In this port efforts were made to try ensure logic for existing CUDA / NVPTX path stay as-is. Places where platform neutrality were broken are marked as XXX.


Make system

  • configure:
    • set default value of TF_ENABLE_XLA to 1
    • added TF_NEED_ROCM, default value set to 1
    • added ROCM_TOOLKIT_PATH, default value set to /opt/rocm
  • third_party/gpus:
    • added rocm_configure.bzl for ROCm platform
    • added rocm/ directory for custom bazel functions for ROCm platform
    • added crosstool/CROSSTOOL_hipcc.tpl to add a new crosstool toolchain be used by rocm_configure.bzl
    • added crosstool/clang/bin/crosstool_wrapper_driver_rocm.tpl as the wrapper for compiler and linker
  • tensorflow/workspace.bzl:
    • adopted rocm_configrue() to be ROCm-aware
    • changed how Eigen is fetched to cope with HIP on ROCm platform
    • removed some dead links
  • tensorflow/tensorflow.bzl:
    • renamed tf_cuda_library() to tf_gpu_library
    • renamed cuda_py_tests() to gpu_py_tests()
    • renamed tf_cuda_test_tags() to tf_gpu_tests_tags()
  • BUILD files within TensorFlow directories
    • adopted naming changes introduced in tensorflow/tensorflow.bzl
    • added logic to load ROCm-specific functions such as if_rocm() or if_rocm_is_configured()

StreamExecutor

An ROCm backend is added to implement StreamExecutor interface. Existing CUDA backend is completely retained.

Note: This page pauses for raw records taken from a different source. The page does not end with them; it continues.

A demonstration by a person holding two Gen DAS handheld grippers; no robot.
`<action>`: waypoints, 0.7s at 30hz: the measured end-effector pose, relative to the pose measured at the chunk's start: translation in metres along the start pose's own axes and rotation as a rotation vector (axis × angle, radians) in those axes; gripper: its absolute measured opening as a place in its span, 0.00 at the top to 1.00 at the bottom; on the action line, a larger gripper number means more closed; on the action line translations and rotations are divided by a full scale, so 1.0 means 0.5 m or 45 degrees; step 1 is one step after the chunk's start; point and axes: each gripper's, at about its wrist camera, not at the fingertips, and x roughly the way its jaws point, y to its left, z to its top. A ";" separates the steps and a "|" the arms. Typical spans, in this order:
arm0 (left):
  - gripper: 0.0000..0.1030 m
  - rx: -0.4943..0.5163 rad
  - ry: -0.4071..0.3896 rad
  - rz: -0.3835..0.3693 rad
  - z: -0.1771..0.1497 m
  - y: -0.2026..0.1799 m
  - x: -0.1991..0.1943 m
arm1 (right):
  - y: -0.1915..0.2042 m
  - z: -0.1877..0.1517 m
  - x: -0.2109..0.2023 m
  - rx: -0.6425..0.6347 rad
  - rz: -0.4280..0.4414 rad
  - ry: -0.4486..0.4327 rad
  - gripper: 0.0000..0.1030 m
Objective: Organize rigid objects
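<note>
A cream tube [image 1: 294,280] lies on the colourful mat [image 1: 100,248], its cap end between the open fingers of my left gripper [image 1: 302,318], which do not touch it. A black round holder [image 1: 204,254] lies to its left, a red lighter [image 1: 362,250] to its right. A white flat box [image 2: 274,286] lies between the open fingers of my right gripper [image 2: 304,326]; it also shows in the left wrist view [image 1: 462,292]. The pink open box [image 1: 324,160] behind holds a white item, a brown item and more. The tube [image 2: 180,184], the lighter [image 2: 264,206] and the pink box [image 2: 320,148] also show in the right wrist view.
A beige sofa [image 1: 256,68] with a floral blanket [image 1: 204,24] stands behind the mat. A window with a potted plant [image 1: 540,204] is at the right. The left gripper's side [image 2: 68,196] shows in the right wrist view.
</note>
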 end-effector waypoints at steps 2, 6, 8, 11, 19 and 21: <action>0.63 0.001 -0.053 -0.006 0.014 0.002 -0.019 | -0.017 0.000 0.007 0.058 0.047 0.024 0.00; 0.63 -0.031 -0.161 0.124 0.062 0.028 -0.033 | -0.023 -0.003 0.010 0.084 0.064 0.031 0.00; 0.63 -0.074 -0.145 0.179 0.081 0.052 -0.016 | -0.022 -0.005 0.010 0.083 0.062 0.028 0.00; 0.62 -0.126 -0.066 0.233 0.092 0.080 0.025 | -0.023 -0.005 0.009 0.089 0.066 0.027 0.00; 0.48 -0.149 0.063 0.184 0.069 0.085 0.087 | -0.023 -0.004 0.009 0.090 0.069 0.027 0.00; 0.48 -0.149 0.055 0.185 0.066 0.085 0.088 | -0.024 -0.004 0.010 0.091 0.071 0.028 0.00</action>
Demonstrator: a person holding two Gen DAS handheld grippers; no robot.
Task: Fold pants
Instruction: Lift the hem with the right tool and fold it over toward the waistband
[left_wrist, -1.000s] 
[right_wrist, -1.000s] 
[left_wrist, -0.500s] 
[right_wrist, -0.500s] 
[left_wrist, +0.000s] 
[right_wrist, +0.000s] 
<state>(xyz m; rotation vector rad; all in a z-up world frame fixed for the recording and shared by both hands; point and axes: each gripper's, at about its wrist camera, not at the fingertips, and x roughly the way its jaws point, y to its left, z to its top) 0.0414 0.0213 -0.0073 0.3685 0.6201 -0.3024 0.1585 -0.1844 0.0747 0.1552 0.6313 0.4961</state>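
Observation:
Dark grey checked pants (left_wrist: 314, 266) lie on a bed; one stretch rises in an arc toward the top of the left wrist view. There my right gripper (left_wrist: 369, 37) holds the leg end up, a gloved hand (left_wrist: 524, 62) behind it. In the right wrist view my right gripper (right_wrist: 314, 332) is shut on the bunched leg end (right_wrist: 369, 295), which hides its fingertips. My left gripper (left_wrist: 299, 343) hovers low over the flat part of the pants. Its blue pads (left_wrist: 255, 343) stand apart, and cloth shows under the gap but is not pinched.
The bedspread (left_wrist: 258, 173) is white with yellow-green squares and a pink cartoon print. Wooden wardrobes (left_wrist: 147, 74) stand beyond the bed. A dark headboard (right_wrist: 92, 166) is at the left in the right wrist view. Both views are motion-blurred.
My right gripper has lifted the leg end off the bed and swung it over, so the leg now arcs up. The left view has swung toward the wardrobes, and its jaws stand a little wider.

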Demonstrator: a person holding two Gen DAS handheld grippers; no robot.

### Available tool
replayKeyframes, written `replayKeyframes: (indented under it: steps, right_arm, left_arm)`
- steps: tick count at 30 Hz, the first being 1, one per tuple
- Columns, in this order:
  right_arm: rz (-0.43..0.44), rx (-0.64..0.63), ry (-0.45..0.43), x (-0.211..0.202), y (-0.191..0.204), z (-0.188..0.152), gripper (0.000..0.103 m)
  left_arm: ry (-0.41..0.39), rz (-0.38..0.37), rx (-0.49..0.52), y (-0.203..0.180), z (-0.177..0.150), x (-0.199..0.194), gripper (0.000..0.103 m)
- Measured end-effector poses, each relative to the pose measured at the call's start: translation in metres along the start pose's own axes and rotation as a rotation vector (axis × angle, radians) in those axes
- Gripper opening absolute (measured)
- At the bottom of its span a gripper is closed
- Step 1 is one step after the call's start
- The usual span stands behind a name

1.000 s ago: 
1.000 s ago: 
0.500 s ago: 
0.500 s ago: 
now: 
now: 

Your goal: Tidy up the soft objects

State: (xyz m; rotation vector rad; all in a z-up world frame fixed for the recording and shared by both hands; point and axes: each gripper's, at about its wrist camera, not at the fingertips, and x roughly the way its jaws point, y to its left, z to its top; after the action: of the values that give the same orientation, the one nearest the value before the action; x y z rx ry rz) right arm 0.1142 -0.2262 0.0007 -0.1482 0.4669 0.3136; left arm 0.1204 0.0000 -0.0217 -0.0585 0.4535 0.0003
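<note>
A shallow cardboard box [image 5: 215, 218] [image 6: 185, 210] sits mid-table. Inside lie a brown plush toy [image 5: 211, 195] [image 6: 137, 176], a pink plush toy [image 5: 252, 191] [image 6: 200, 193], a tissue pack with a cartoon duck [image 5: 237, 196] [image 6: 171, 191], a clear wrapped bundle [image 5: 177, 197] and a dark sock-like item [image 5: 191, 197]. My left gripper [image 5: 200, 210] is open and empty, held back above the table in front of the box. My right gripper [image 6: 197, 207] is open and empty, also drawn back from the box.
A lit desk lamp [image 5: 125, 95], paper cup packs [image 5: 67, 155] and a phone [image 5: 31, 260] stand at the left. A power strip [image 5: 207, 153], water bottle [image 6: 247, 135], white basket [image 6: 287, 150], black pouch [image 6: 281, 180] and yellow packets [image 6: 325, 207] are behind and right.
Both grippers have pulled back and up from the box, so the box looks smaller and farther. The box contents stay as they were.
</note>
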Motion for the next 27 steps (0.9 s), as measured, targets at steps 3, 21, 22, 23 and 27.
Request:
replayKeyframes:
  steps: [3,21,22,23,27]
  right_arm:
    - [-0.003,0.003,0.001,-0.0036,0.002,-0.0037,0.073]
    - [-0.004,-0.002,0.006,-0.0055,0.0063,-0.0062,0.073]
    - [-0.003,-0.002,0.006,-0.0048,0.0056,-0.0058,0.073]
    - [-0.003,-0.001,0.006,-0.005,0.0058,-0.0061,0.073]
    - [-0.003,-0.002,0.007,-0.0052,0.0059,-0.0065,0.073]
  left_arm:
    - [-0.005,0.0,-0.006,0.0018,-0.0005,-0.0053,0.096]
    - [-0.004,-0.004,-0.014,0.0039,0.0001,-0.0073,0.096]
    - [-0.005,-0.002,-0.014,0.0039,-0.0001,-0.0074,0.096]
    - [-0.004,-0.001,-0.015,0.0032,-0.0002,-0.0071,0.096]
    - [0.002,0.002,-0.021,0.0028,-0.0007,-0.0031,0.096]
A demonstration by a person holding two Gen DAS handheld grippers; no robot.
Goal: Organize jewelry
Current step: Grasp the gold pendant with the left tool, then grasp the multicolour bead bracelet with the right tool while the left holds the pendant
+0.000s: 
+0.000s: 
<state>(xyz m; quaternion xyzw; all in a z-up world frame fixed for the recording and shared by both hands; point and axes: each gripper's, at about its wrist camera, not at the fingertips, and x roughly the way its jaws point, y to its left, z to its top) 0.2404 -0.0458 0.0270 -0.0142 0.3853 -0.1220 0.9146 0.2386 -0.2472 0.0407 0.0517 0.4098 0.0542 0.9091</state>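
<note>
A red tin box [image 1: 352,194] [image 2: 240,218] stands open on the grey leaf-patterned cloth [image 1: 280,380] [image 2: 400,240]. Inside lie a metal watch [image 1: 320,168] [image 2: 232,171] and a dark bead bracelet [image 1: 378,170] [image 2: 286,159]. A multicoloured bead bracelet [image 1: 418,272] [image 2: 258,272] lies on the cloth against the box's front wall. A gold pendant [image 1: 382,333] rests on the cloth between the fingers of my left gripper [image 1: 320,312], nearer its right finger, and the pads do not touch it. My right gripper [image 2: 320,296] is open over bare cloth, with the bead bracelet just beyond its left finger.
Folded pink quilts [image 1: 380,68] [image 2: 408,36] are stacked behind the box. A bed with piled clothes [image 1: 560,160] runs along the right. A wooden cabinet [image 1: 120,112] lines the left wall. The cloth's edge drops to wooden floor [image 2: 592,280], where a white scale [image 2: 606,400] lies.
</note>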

  • added tensorflow/stream_executor/rocm to contain ROCm implementation for StreamExecutor interface
  • integrated with HIP runtime APIs for stream, memory management, and copy
  • integrated with MIOpen
  • integrated with rocBLAS for certain GEMM operations
  • integrated with rocRAND for RNG operations. Thoughly practically speaking it doesn't seem to be used by any TensorFlow operators.
  • intergated with rocFFT for FFT operations.

Common Runtime

XXX Changes under tensorflow/core/commmon_runtime/gpu directory are largely ROCm-specific and drops CUDA platform due to its current design.

  • XXX gpu_device.cc
    • force use ROCm platform
    • rename EigenCudaStreamDevice to EigenROCmStreamDevice
    • removed CUDA compute capabilities and use AMDGPU ISA version
  • XXX gpu_init.cc, pool_allocator.h, process_state.cc, process_state.h
    • force use ROCM instead of CUDA
  • XXX removed dependency to CUPTI
  • gpu_util.h, gpu_util.cc
    • added DnnScratchAllocator as a replacement for CudnnScratchAllocator

GPU kernel implementation

  • renamed the following files under tensorflow/core/kernels as they can be shared between CUDA and ROCm platform
    • cuda_device_array.h to gpu_device_array.h
    • cuda_device_array_gpu.h to gpu_device_array_gpu.h
    • cudnn_pooling_gpu.cc to dnn_pooling_gpu.cc
    • util/cuda_kernel_helper.h to util/gpu_kernel_helper.h
  • introduced TENSORFLOW_USE_ROCM macro and use it in conjunction with GOOGLE_CUDA
    • on CUDA platform: GOOGLE_CUDA would be enabled
    • on ROCm platform: TENSORFLOW_USE_ROCM would be enabled
    • in certain kernels these macros are used to distinguish different logic be used on CUDA or ROCm platform
  • introduced EIGEN_USE_HIP in kernels where Eigen is used
    • guarded with TENSORFLOW_USE_ROCM macro so they won't be enabled on CUDA platform
  • replaced CUDA <<< >>> kernel launch syntax with GpuLaunchKernel macro
  • added GpuLaunchKernel in util/gpu_kernel_helper.h
  • renamed CudaLaunchConfig to GpuLaunchConfig
  • renamed macros with perfix CUDA/Cuda to GPU/Gpu shall they are usable on ROCm platform
  • Eigen is downloaded and patched to support HIP and ROCm platform
  • List of supported operators

XLA

XLA support for LLVM AMDGPU backend is still highly experimental at this point. MIOpen and rocBLAS kernels would be invoked as libcalls via StreamExecutor interface.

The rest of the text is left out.